Sarcopenia

Sarcopenia is the degenerative loss of skeletal muscle mass often associated with aging which gradually weakens a person and causes increasing difficulty in walking and moving around. There are currently very few treatment options for this debilitating condition.

There are factors that enhance the formation of muscle and factors that inhibit muscle formation and Myostatin is one of the main factors that inhibit muscle growth, but there are related proteins with similar functions. Myostatin and related proteins bind to receptors on the muscle cells. The binding is a signal for the muscle fiber to stop growing . When the gene for the myostatin protein is mutated and no myostatin is made, this leads to increased muscle formation in animals (Belgian blue cows, Texel sheep and greyhounds) and humans.
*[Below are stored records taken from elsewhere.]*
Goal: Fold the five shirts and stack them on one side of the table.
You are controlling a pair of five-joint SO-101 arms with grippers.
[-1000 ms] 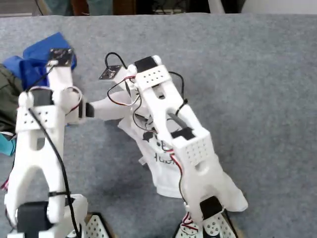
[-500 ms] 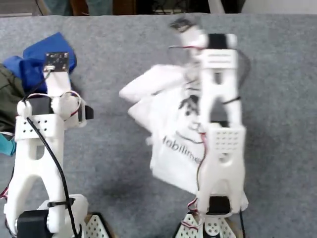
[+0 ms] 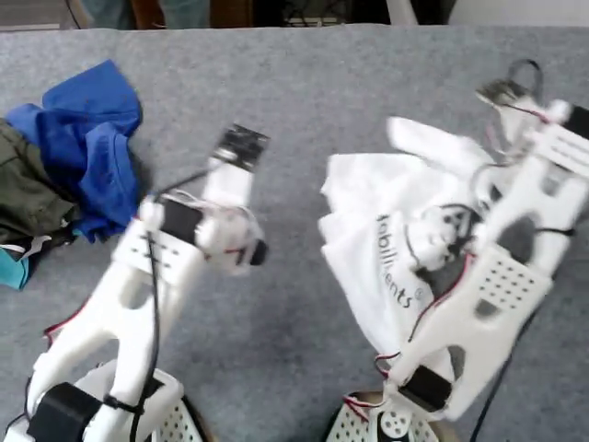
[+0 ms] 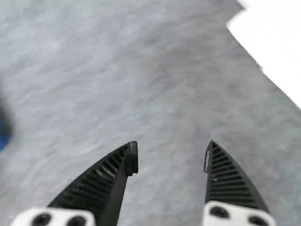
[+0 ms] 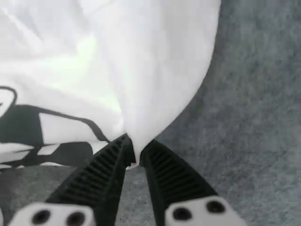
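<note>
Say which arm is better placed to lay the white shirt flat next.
Right, likely. The right gripper is shut on a fold of the white shirt. The left gripper is open over bare table, apart from the shirt.

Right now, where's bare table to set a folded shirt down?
Two patches of grey felt table: the far strip between the crumpled blue shirt and the white printed shirt, and the near middle between left arm and right arm. Crowded: the left edge's clothes pile, and the right, where the right claw pinches the white shirt.
</note>
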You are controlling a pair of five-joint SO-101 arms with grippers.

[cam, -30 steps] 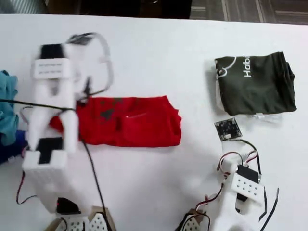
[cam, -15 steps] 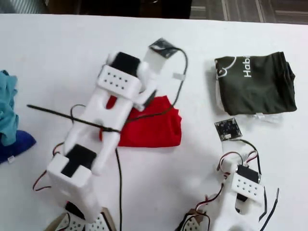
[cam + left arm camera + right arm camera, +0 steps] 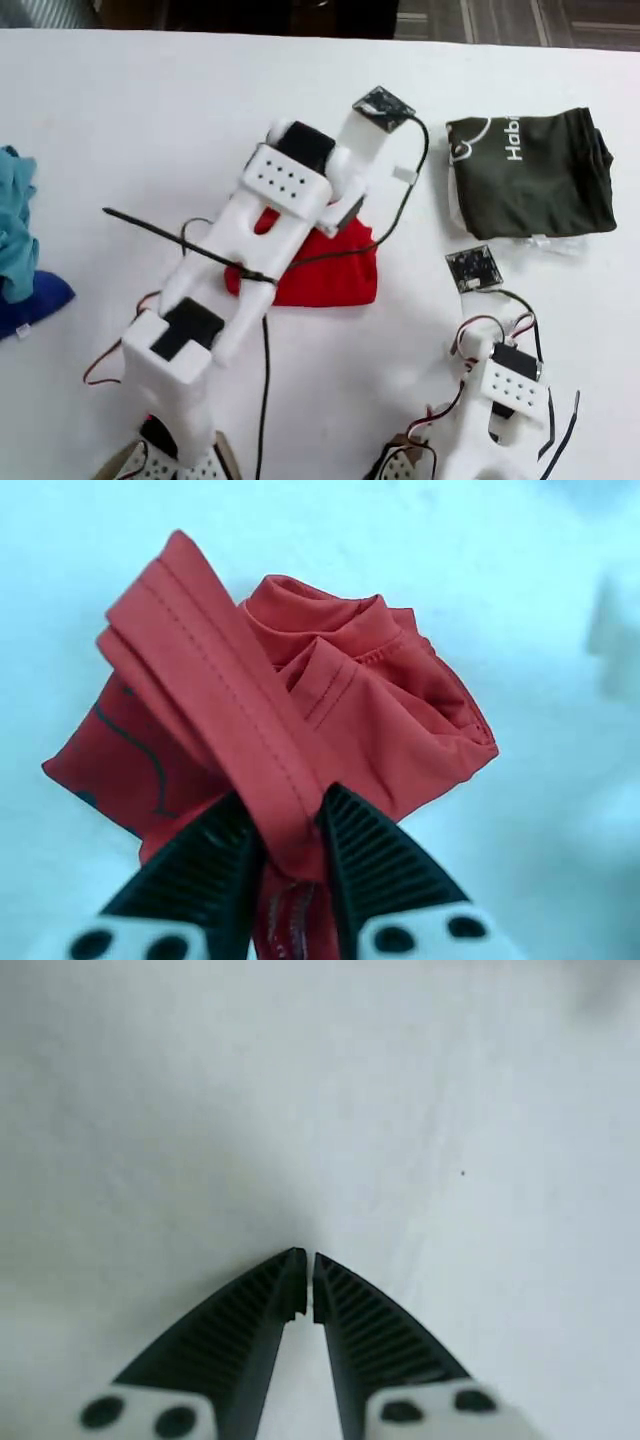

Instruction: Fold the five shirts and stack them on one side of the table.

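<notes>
matt red cloth shirt [image 3: 300, 730], stitched hems

Left arm [image 3: 240, 270]: stretched out diagonally from its base at the near edge, reaching forward and toward the right arm's side, with the wrist at the far end. Left end effector [image 3: 284, 802]: jaws clamped on a folded hem of the red shirt [image 3: 350, 710], the cloth pinched between the ribbed pads. Right arm [image 3: 508, 385]: folded low, close to its base. Right end effector [image 3: 306, 1265]: jaws drawn together, tips meeting.
</notes>
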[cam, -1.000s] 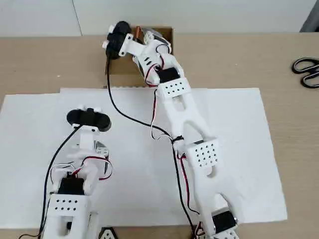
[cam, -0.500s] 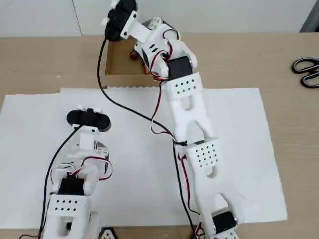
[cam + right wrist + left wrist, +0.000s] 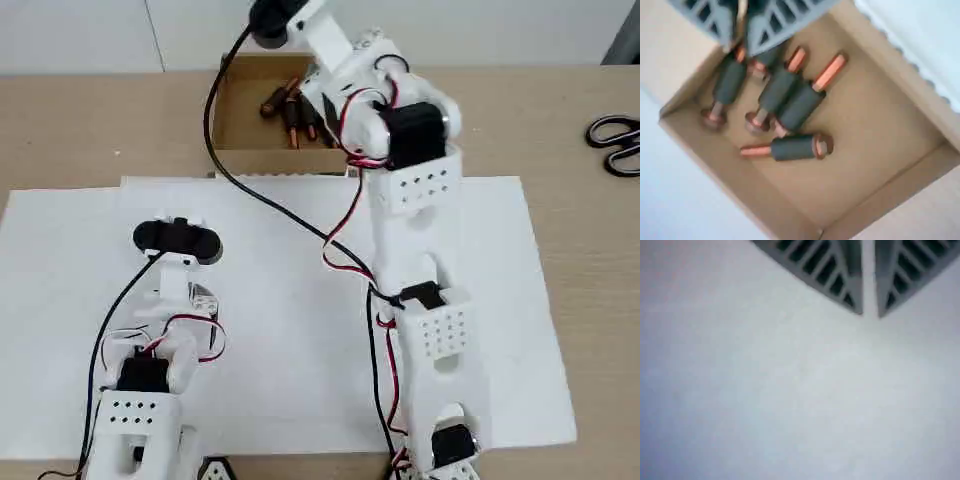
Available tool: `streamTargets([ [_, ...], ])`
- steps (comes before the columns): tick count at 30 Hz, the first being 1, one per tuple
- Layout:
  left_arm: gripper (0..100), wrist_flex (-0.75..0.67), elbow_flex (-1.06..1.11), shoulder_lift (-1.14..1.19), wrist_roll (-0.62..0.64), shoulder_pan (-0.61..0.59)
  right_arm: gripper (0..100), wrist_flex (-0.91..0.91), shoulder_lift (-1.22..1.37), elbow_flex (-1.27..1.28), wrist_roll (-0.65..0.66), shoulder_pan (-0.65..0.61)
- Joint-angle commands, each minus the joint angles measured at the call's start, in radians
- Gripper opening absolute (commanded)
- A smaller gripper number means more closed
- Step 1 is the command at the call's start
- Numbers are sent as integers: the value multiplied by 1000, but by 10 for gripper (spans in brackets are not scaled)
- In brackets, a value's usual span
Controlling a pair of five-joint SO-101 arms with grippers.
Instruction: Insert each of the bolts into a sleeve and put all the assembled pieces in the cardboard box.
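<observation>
Assembled pieces (image 3: 792, 147) lie on the floor of the cardboard box (image 3: 875, 135), each one a copper-coloured bolt run through a dark sleeve. Four count clearly in the right wrist view. One lies crosswise on its own nearer the box's middle. Three lie roughly parallel toward a corner, and two of those touch along their sleeves. A possible fifth is half hidden behind the gripper fingers and cannot be confirmed. In the high view the cardboard box (image 3: 238, 125) sits at the far side of the table (image 3: 80, 120), its near wall just beside the far edge of the white paper sheet (image 3: 60, 300). The pieces are grouped in the half of the box nearer the right arm (image 3: 420, 200). The right gripper (image 3: 741, 47) hangs above the box over the grouped pieces, jaws drawn together with only a slit between them and nothing held. The right arm stretches from the near table edge across the paper to the box. The left gripper (image 3: 870, 314) points down at bare paper, jaws likewise together and holding nothing. The left arm (image 3: 150, 370) is folded over the paper's near part on its own side, well apart from the box. A pair of scissors (image 3: 615, 145) lies on the bare table off the paper, at the far edge on the right arm's side.
</observation>
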Motion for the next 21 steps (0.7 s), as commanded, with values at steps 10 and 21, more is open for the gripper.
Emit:
streamTargets([
  [10,6,-25,-5,-9,-2,-5,2,111,-311,-32,-152,180],
  [21,6,-25,-5,-9,-2,-5,2,102,-789,583,-255,325],
])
Thus, if it is possible to prevent myostatin from doing its job, this should enhance muscle formation. This could compensate for the loss of muscle tissue in sarcopenia, Muscular Dystrophy and other muscule wastaging conditions and can be achieved by gene therapy for myostatin inhibition. These antibodies bind to myostatin and prevent it from reaching the gene switches and turning down the level of expression thus mitigating the loss of muscle.

 
 

BioViva’s Therapy – Myostatin inhibitor AAV gene therapy

Our myostatin gene therapy uses a protein that inhibits myostatin to combat muscle loss.

In tests this gene has been delivered to mice and monkeys using an AAV viral vector and the injections resulted in an increase in muscle mass and muscle strength.

This early work prompted further study and promising results have been demonstrated in a recent gene therapy for Beckers muscular dystrophy at the Nationwide children’s hospital. There were some positive results in most patients.The results of this clinical trial were so promising they have been expanded to treat the related condition duchenne muscular dystrophy, again as part of clinical trials at the Nationwide children’s hospital. You can learn more about the DMD clinical trial here.

These promising studies and a number of others have encouraged us to develop a gene therapy to treat muscle wastage. It is likely such a therapy would be of benefit in a variety of muscular conditions.